Longtime Florida Democratic leader Alan Clendenin is back in the running for the party’s state chairmanship after winning an overwhelming vote to reject a committee’s ruling from Friday night that had disqualified him.
Clendenin’s candidacy for the state chair was restored after he made a “you know me” speech Saturday morning to the Florida Democratic Party executive committee, to toss the Friday ruling by the party’s Judicial Council, which had ruled him ineligible.
“What happened yesterday had very little to do with the facts and more to do with agenda,” Clendenin said in unsuccessfully arguing his case before the executive committee. “I’ve spent 42 years working hard for the Democratic Party.”
The executive committee also upheld a ruling by that council to keep Miami-Dade developer Stephen Bittel o the ballot.

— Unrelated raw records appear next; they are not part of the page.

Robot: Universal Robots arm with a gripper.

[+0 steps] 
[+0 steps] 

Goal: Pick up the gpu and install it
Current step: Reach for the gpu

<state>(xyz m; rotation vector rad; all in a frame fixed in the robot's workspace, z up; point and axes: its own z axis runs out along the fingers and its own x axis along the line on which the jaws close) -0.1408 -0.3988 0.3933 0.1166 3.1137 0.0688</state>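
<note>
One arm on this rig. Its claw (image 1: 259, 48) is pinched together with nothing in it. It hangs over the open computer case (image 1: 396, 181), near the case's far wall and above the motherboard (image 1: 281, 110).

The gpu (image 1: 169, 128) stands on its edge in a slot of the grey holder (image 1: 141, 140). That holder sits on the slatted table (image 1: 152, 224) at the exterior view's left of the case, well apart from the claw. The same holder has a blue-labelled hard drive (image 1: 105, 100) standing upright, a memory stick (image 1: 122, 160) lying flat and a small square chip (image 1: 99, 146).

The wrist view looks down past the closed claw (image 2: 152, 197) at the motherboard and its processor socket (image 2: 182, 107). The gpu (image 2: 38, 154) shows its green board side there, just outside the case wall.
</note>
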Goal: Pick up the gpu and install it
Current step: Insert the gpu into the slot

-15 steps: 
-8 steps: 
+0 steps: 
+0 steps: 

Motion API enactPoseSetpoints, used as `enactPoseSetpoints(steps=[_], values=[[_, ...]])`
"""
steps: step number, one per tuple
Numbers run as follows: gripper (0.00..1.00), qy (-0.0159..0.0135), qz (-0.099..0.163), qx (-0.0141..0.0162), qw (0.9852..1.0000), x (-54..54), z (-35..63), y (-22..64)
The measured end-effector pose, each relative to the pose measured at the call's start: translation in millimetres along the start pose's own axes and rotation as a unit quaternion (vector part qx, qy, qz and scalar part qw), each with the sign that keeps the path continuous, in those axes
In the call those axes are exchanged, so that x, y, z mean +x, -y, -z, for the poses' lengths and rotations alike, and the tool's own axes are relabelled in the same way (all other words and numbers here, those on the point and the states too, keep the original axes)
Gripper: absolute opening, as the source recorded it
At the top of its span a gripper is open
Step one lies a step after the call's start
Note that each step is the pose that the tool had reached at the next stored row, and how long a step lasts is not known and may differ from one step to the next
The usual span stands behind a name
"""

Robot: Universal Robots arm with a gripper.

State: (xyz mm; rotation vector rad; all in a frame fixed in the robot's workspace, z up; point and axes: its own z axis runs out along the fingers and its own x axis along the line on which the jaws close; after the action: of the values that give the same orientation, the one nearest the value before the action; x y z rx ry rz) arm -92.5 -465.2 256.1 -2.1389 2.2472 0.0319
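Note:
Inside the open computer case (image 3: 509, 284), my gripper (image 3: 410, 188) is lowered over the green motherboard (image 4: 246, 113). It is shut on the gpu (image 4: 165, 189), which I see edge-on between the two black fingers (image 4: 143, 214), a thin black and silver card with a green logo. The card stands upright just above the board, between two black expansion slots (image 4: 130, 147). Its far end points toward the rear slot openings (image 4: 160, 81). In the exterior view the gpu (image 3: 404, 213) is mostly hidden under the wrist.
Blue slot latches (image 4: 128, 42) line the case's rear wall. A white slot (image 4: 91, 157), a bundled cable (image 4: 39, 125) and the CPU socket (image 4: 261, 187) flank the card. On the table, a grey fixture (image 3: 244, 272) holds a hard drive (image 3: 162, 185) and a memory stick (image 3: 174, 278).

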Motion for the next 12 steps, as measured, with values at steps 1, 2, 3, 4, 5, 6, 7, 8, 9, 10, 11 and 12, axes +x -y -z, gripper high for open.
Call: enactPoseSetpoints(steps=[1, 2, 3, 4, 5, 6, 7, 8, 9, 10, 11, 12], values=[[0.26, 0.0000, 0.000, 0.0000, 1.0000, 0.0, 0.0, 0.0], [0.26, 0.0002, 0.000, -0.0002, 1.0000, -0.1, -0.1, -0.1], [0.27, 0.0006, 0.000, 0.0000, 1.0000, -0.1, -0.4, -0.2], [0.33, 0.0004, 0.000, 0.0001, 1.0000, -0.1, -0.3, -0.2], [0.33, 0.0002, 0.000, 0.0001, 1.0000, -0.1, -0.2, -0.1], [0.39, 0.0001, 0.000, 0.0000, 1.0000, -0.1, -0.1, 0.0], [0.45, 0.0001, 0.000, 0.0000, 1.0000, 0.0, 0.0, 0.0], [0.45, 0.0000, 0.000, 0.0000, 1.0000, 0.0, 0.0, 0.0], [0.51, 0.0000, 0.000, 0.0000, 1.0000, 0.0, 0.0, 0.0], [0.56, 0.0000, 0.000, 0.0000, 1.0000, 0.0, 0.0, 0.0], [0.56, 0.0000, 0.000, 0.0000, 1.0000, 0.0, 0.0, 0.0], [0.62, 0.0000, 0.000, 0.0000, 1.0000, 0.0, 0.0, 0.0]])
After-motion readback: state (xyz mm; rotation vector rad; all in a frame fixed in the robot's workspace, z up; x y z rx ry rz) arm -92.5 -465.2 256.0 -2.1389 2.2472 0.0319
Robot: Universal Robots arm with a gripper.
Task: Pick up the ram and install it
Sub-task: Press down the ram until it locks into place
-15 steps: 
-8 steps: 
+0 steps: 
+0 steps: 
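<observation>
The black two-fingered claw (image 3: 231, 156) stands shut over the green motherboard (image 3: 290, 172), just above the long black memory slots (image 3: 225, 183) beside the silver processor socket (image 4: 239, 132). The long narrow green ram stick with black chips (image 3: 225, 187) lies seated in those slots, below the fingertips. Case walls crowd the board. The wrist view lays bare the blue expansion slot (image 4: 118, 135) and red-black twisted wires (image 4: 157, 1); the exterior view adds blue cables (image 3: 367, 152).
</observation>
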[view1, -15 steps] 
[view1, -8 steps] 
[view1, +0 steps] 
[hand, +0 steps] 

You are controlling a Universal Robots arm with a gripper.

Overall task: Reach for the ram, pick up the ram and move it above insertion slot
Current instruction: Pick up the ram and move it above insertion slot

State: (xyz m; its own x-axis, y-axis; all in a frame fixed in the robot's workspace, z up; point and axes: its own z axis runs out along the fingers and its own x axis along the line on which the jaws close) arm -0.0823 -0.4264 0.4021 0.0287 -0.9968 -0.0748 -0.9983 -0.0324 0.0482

Bittel still must face Lisa King of Duval County, Leah Carius of Osceola County and Dwight Bullard of Gadsden County.
Party Vice Chairman Clendenin was disqualified by the Democrats’ Judicial Council Friday night from running for the statewide chair’s position. On Saturday morning he sought, unsuccessfully to stay alive in the chair’s race with an appeal to the executive committee.
Yet a challenge against Bittel was denied, and that denial was upheld Saturday morning by the executive committee. But it remains an active issue. Attorney Bruce Jacobs, who is challenging Bittel’s qualification, was denied the opportunity to speak Saturday morning, but said the matter would go to court.
And that pair of challenges hangs over the gathering Saturday, leading to shouts from the crowd.
Jacobs has filed a lawsuit in Circuit Court in Miami-Dade County to legally challenge how Bittel was elected state committeeman in Miami-Dade, making him eligible to run statewide. He said a hearing had been set for next Friday in the court of Judge Lisa Walsh.
Bittel’s attorney then told the gathering that Bittel’s election in Miami-Dade followed the letter of the law, and said the extensive evidence is prepared to show that.
Democrats are trying their hands at new technology to count votes.
Each qualified delegate has been given a digital, Wi-Fi clicker, assigned to them. To vote, they click their choices, and their votes are instantaneously recorded and displayed on a screen at the front of the room, with a timer showing when time expires.
The technology should result in much quicker results as the Democrats pick a new chair this morning, along with other top officers and ten delegates to the Democratic National Convention.
“They’re rented, so the Russians can’t hack them,” quipped Helen McFadden, the DNC’s parliamentarian.